• **What you will do**
Would you please repeat, word for word, only the lines from the one holding "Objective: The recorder" through the one holding "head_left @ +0" in the material below, without the pictures?

··· Supplied information ···

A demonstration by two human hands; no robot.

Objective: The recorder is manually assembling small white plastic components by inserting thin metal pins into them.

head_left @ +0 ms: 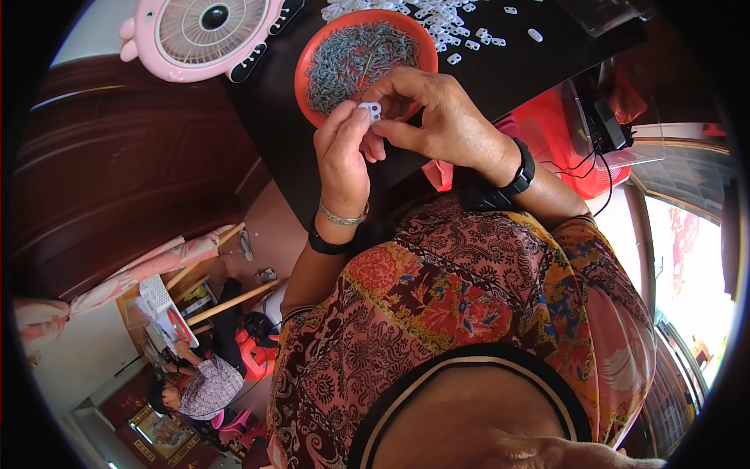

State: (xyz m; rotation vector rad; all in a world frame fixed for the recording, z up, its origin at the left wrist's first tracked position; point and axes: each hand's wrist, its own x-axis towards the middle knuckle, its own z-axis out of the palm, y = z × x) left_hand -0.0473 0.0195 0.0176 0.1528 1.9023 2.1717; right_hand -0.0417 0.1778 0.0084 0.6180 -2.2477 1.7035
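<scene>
Between my two hands, over the near rim of an orange-red bowl (430, 61), is a small white plastic piece with holes (372, 110). My left hand (342, 152) pinches it from the left. From the right, the thumb and fingers of my right hand (445, 117) close in at the same piece; whether a screw is between them is hidden. Many small grey screws or plugs (351, 66) fill the bowl, with a thin yellowish stick (366, 69) lying among them. Beyond the bowl, many similar white pieces (445, 19) are heaped and scattered on the dark table (500, 78).
A pink fan (215, 39) stands left of the bowl at the table's far left. A clear plastic container (598, 14) sits at the far right. Red plastic and black cables (601, 164) are at the table's right side. Another person (207, 387) sits lower left, apart from me.
</scene>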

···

• **Reply**
Objective: The recorder is manually assembling small white plastic components by inserting thin metal pins into them.

head_left @ +0 ms: 

No other output belongs to this answer.